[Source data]
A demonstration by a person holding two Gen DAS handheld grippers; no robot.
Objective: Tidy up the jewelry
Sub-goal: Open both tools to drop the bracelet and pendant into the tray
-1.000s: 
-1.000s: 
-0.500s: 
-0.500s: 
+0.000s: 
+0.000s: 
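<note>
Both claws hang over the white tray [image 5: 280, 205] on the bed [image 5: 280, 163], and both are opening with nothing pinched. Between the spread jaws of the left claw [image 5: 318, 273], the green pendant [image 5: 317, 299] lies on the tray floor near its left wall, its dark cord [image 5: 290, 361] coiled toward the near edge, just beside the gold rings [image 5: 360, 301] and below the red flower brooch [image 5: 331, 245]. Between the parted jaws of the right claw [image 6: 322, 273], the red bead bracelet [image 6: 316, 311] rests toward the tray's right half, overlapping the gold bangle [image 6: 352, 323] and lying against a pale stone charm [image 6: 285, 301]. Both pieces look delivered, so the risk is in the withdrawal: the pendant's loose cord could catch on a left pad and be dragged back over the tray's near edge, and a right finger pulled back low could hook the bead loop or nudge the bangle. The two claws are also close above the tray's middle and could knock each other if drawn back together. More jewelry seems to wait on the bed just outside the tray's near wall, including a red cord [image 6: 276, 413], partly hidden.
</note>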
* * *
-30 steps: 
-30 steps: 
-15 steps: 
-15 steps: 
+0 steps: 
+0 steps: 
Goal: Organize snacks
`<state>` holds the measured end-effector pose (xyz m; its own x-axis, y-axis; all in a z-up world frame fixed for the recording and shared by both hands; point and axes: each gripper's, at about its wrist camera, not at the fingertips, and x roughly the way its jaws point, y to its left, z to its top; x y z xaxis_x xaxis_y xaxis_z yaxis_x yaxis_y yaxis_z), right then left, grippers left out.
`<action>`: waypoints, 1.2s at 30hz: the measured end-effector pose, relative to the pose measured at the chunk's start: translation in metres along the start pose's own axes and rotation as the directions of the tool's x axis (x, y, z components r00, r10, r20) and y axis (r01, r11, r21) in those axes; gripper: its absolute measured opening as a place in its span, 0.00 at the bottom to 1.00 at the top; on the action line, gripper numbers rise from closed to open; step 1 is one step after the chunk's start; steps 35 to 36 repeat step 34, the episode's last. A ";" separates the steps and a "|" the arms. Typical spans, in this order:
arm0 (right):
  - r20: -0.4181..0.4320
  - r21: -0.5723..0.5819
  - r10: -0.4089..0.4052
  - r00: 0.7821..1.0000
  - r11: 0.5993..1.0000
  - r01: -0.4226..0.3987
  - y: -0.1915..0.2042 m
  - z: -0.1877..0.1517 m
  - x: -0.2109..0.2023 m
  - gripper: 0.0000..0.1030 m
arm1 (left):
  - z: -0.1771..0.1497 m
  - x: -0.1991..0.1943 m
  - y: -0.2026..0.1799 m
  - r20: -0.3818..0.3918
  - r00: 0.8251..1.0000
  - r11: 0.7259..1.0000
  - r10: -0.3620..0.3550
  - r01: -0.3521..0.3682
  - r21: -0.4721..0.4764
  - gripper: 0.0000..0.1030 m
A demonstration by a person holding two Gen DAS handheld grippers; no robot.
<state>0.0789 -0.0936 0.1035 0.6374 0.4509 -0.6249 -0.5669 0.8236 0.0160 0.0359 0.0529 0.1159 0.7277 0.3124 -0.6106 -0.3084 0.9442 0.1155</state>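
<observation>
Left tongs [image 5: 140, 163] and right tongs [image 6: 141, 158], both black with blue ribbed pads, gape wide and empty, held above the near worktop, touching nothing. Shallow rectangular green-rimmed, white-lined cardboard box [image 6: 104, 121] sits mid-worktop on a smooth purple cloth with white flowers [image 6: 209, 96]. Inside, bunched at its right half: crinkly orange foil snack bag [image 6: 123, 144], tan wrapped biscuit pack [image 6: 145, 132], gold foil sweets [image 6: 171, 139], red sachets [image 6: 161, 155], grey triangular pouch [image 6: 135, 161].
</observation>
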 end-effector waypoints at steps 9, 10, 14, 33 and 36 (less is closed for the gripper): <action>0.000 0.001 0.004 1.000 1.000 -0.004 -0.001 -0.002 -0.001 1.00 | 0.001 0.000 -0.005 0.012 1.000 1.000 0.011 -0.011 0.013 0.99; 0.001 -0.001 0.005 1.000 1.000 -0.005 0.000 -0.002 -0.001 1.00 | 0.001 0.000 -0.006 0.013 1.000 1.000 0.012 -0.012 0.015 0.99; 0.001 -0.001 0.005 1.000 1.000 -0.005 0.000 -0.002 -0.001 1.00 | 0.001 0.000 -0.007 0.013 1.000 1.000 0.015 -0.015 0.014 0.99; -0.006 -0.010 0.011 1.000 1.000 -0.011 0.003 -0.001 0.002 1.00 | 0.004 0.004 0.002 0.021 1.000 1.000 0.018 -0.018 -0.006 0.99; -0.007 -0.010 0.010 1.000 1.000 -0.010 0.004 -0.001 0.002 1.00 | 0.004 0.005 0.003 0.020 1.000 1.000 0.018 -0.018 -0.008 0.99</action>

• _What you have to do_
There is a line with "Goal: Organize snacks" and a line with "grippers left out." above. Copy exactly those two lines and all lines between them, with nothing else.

• _Completed task_
Goal: Organize snacks
`<state>` holds the measured end-effector pose (xyz m; its own x-axis, y-axis; all in a z-up world frame fixed for the recording and shared by both hands; point and axes: each gripper's, at about its wrist camera, not at the fingertips, and x roughly the way its jaws point, y to its left, z to its top; x y z xaxis_x xaxis_y xaxis_z yaxis_x yaxis_y yaxis_z), right then left, grippers left out.

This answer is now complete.